Preparation and Analytical Properties of 4-Hydroxybenzaldehyde, Biuret and Formaldehyde Terpolymer Resin

Introduction

Removal and separation of metal ions in aqueous solution play an important role for the analysis of wastewaters, industrial and geological samples as well as for environmental remediation[1]. Chelating resins have been widely utilized for the removal of the undesired metal ions from this aqueous solution[4-5]. Toxic heavy metal ions are well know their serious harm to human health. If the toxic metal ions can be recovered, the energy and material requirements of the wastewater treatment process can be simpler. The use of chelating resins for separation and removal ions is the method of choice due to its highly separation efficiency, good reproducibility of retention parameters and simplicity of operation[6]. Therefore, the development of high performance chelating resins for removing heavy metal ions from aqueous solution is considered not only as research priority in the environmental field but also as an area of interest inorganic catalyst, recovery of valuable trace metal ions[7]. Two prepolymer types are obtained depending on pH, novolacs in an acidic pH region whereas resols by alkaline reaction. Resol resins are synthesized with a molar excess of formaldehyde. These are mono- or polynuclear hydroxymethylphenols which are stable at room temperatures, but are transformed into three dimensional, cross linked, insoluble and infusible polymer by the application of heat[8-9]. In the present paper we describe the synthesis and characterization of chelating 4-hydroxy benzaldehyde –formaldehyde–biuret.
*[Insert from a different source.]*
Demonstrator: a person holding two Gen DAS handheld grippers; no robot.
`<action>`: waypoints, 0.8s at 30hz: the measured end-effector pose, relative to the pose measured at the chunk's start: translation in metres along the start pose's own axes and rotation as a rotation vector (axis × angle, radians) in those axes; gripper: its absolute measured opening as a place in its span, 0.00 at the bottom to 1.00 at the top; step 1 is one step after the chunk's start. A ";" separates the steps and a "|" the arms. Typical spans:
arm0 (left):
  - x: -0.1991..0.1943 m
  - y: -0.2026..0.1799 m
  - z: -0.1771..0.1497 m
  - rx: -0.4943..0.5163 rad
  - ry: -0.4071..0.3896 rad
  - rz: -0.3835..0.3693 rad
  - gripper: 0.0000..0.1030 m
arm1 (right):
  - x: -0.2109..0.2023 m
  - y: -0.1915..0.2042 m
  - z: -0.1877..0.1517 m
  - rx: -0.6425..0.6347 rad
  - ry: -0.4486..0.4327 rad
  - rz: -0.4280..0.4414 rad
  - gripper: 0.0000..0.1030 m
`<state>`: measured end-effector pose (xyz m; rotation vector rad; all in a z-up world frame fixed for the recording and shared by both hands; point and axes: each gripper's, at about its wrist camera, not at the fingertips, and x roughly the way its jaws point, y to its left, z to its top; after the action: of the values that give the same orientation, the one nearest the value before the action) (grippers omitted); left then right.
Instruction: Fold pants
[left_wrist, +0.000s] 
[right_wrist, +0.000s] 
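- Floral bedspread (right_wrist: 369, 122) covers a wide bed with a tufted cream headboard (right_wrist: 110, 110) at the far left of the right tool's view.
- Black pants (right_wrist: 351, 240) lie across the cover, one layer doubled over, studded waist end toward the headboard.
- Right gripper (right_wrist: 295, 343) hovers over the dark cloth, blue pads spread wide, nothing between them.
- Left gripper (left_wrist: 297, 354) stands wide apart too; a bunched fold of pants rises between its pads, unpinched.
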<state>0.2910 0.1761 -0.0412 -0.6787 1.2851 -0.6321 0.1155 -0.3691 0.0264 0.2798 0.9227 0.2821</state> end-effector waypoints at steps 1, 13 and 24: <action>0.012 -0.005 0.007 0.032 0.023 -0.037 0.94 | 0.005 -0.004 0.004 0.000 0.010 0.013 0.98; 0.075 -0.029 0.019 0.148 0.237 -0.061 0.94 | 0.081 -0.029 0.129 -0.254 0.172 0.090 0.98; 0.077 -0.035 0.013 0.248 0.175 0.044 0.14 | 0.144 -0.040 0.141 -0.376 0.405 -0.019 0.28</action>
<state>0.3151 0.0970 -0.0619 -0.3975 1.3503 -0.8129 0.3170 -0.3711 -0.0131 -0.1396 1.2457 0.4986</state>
The resin has been studied for sorption of Hg(II), Ni(II), Pb(II) from aqueous solutions. For this purpose, various factors affecting the chelation efficiency such as pH and treatment time. The thermal properties have been studied by using DSC analysis.

Experimental

Materials  

The starting materials used were obtained from different sources and companies like 4-hydroxybenzaldehyde and biuret (Fluka co., Germany), formaldehyde, absolute ethanol and nitric acid (BDH co., England), sodium hydroxide (Merck co., Germany). The stock standard solutions of Pb(II), Ni(II), Hg(II) were prepared by dissolving of appropriate amount of Pb(II),Ni(II),Hg(II) nitrates in deionized water, acidified with small amount of corresponding acid.

Terpolymerization

The terpolymer resin was prepared by condensation polymerization of 4-hydroxybenzaldehyde (0.1mol) and biuret (0.1mol) with formaldehyde (0.2mol), sodium hydroxide medium at 120⁰C in an isomental heater for 3hs. The solid product obtained was immediately removed from the flask, washed with cold water, dried and powdered. The powder was repeatedly washed with hot water to remove excess of 4-hydroxybenzaldehyde- formaldehyde terpolymer, which might be present with the 4-HBFB terpolymer.

 

Scheme (1) synthetic tree of 4-HBFB terpolymer Click here to View figure

 

Spectral analyses

The FTIR spectrum of the prepared terpolymer had been scanned in KBr pellets on a shimadzu 8400 spectrophotometer, (at science collage, Tikrit university).¹HNMR spectrum of the terpolymer was carried out in a Bruker ultra shield 300MHz spectrophotometer using DMSO-d6 as a solvent, at al-albiat university, Jordan.

Analytical study

The chelation efficiency properties of 4-HBFB terpolymer resin was evaluated by batch method for specific metal ions such as Hg²⁺, Ni²⁺and Pb²⁺ in form of their aqueous metal nitrate solutions. The procedure adopted on removes of heavy metal ions by shaking of the prepared terpolymer with 5ml solution having 100µg/ml metal ion concentration. In each case pH was adjusted to a specific value (1,2 and 3) for Hg²⁺ ions and (2,4 and 6) for Ni²⁺ and Pb²⁺ ions. For different treatment time intervals ranging from 1h to 24hrs. Finally, the solutions were filtered through filter paper and the residual metal ions concentration in the filtrate was measured by using atomic absorption spectrophotometer (A Varian AA-10).

Results and Discussion

The resin sample was light pink in color, insoluble in commonly used organic solvents, not soluble in H₂SO₄  and hardly soluble in DMSO. The melting point of this resin was determined by electrically heated melting point apparatus and is found to be in the range of 162-165⁰C.

Spectral studies

The IR spectrum of the 4-HBFB terpolymer resin are presented in Fig1. The band which appeared in the region 3392-3365cm^-1 may be assigned to the stretching vibration of the phenolic hydroxyl group exhibiting intermolecular hydrogen bonding. The presence of weak peak at 2887 cm^-1 describe the -NH- in biuret moiety may be a scribe in the terpolymer chain. The presence of methyl and methylene vibrations at 2929-2856cm^-1 gives sharp and weak peaks. The sharp band displayed at 1670cm^-1 may be due to the stretching vibration of carbonyl group of both ketonic as well as biuret moiety. The sharp and weak bonds obtained at 1388, 1230 and 806cm^-1 suggested the presence of methylene bridge in the terpolymer chain. 1,3,4,5-tetra substitution of aromatic ring is recognized from the bands appearing at 1018 and 758cm^-1 are assumed C-H binding vibration.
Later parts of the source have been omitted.